This section describes delivery and payment of chronic kidney disease care provided by the Federal government.
The Medicare End Stage Renal Disease Program is a national health insurance program for people with end stage renal disease (ESRD). Initially, ESRD Network areas were established to encourage self-care dialysis and kidney transplantation and to clarify reimbursement procedures in order to achieve more effective control of the costs of the renal disease program. Subsequently, the Social Security Act was amended to establish at least 17 ESRD Network areas and to revise the Network Organizations responsibilities.
Currently, 18 ESRD Network Organizations exist under contract to CMS and serve as liaisons between the federal government and the providers of ESRD services. The number and concentration of ESRD beneficiaries in each area define the Network Organizations geographically. Some Networks represent one state, and others represent multiple states. The ESRD Network Organizations' responsibilities include: the quality oversight of the care ESRD patients receive, the collection of data to administer the national Medicare ESRD program, and the provision of technical assistance to ESRD providers and patients in areas related to ESRD. In addition, the ESRD Network Coordinating Center (NCC) provides centralized coordination and support for the ESRD Network Program. The NCC's primary responsibilities include collection, maintenance and distribution of ESRD information; coordination of national activities, including training initiatives; facilitation of special projects, and administrative support services, such as the planning of meetings and summary reports for ESRD Networks and CMS' ESRD Network Program.

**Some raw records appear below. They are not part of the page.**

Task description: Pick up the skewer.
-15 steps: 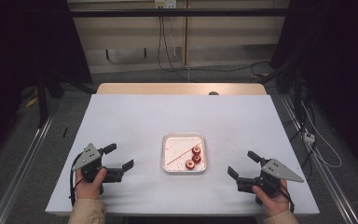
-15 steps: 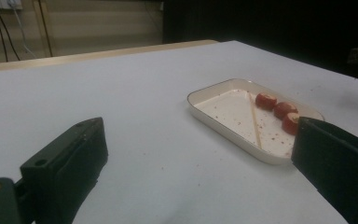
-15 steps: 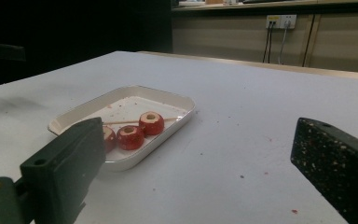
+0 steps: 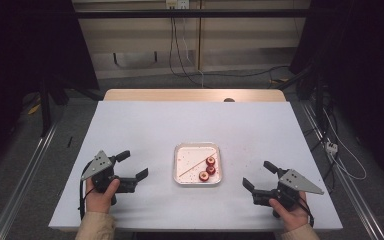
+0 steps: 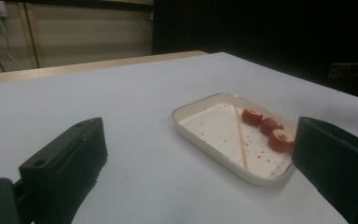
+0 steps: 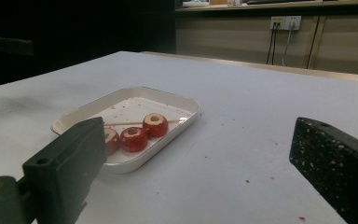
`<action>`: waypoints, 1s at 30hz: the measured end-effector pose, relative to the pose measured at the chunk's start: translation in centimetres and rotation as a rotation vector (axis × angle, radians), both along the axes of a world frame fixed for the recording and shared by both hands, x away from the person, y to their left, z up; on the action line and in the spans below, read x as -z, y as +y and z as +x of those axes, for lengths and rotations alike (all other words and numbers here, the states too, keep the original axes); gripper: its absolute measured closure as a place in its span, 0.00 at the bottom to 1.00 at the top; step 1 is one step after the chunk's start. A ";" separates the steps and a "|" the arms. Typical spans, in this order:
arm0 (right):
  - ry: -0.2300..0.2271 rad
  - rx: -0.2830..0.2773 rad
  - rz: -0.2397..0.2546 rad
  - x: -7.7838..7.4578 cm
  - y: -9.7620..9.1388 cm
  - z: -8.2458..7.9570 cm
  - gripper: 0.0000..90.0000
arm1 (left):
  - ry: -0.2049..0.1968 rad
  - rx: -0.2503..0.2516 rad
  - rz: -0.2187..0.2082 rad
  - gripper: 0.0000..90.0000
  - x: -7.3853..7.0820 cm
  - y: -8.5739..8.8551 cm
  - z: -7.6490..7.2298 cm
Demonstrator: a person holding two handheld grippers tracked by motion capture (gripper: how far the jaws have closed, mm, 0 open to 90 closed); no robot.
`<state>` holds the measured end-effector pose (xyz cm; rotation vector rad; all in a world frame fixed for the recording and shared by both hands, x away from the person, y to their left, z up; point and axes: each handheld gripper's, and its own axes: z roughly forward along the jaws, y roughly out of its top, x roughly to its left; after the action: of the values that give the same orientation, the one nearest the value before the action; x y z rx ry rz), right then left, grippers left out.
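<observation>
Both my hand-held grippers sit low near the bench's near edge, w/ the tray (image 4: pixel 197 147) between them, a bit further in. Left hand-held gripper (image 4: pixel 133 168) has its jaws spread wide, nothing between; right hand-held gripper (image 4: pixel 260 175) same, spread and empty. Each points inward toward the tray.

In the tray: three red fruit pieces (image 4: pixel 207 168) w/ hollowed centres, lined up along its right side, and a thin wooden skewer (image 4: pixel 191 165) lying loose beside them. Skewer's long axis runs diagonal in the high view: near-left corner to far-right, its far end close to the furthest piece. Not touching any piece as far as I can tell.

Key relation: fruit is on the right half of the tray, so my right hand-held gripper is nearer to it; skewer's near end lies toward the left, so my left one is better placed for that. From the right gripper view the pieces (image 6: pixel 140 132) sit just beyond my left jaw, ahead and slightly left. I judge the skewer wants a pinch across its axis, low to the tray floor, approx. at its near end.
</observation>
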<state>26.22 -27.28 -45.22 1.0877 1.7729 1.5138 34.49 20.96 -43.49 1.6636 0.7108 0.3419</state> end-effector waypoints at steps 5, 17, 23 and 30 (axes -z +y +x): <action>-0.003 -0.002 -0.002 0.0 0.0 0.0 0.03 | 0.009 0.017 0.009 0.05 -0.5 -1.3 0.1; -0.007 0.000 0.000 -0.1 -0.1 0.0 0.03 | 0.028 0.061 0.022 0.04 -1.2 -4.4 0.6; -0.010 0.000 0.002 -0.2 0.0 0.0 0.03 | 0.060 0.070 0.044 0.05 -1.3 -6.1 0.9; -0.010 -0.003 -0.001 -0.1 0.0 0.1 0.04 | 0.072 0.090 0.063 0.06 -1.5 -7.6 1.1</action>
<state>26.28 -27.30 -45.09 1.0755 1.7698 1.5175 35.59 13.34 -42.03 1.7683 0.6821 0.2441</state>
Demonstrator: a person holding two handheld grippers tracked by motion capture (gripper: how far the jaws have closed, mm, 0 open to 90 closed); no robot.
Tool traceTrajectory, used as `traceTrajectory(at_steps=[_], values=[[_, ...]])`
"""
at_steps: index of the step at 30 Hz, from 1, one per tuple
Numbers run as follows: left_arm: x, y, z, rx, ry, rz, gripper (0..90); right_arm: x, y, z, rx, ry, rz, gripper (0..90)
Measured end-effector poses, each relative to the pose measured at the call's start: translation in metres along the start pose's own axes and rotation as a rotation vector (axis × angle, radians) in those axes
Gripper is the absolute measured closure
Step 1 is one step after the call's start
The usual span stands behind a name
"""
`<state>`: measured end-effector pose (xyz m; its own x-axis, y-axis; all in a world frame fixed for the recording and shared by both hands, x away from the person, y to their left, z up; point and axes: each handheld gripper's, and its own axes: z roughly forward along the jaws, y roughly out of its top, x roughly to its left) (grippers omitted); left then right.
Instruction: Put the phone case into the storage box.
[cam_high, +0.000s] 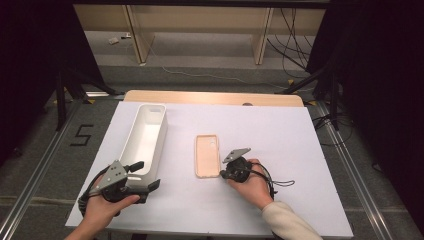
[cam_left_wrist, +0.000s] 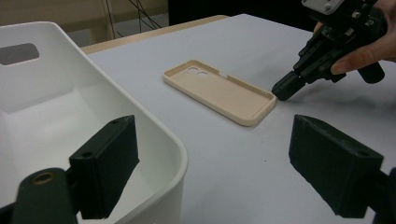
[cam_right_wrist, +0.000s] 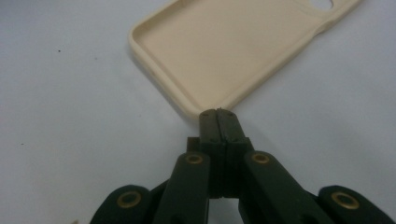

Eligible beneficiaries who qualify for care in the DoD Health Care System receive care for diabetes and hypertension, two leading causes of kidney failure, in their medical treatment facilities across the United States. Those who progress to kidney failure may be treated in the military treatment facilities if services are available, or covered by the Medicare ESRD program and TRICARE contract health services.
Under Federal law, if you're a TRICARE beneficiary eligible for premium-free Medicare Part A because of end-stage renal disease (ESRD), you must have Medicare Part B coverage to remain TRICARE-eligible (there are exceptions for those enrolled to US Family Health Plan, enrolled to TRICARE Reserve Select, or with an active duty sponsor).
The primary goals of the OPTN are to increase the effectiveness and efficiency of organ sharing and equity in the national system of organ allocation by establishing and maintaining policies and procedures for the field of transplantation, and to increase the supply of donated organs available for transplantation.
The OPTN efforts related to delivery of care include:
As of December 31, 2010, there were 110,000 candidates on the waitlist, of which 87,760 (79.6%) were waiting for a kidney transplant.
The IHS's Division of Diabetes Treatment and Prevention has published Indian Health Diabetes Best Practices: Chronic Kidney Disease and Diabetes, which outlines for IHS providers the best methods for identifying and evaluating patients with chronic kidney disease (CKD), managing and monitoring patients with CKD and diabetes, and evaluating the progression of CKD. IHS also has written best practices for health care organizations, essential elements of best practices for CKD programs, and guidance on evaluating and sustaining CKD programs.
Individuals living on reservations receive care for diabetes and hypertension, two leading causes of kidney failure, in IHS clinics across the United States. Those with progressive kidney failure are covered by the Medicare ESRD program and, if eligible, IHS contract health services.
The prevalence of CKD in the veteran population is estimated to be 34% higher than in the general population, due to demographic differences and the existence of significant co-morbidities associated with CKD in the veteran population - diabetes mellitus and hypertension. The Veteran's Administration (VA) currently cares for over 200,000 veterans with moderate to severe kidney disease in their 153 medical treatment facilities or 800 community based outreach clinics (CBOC's) across the United States. Those veterans who progress to kidney failure are treated either at home or in one of the 60+ VA dialysis units, or if dialysis services are not directly available, may be treated in the community under VA contracted care. Currently over 12,000 veterans receive this benefit. Eligible veterans may also elect to receive dialysis care in the community using Medicare or other personal health benefits programs. Renal transplantation is also offered through the VA as a regionalized service.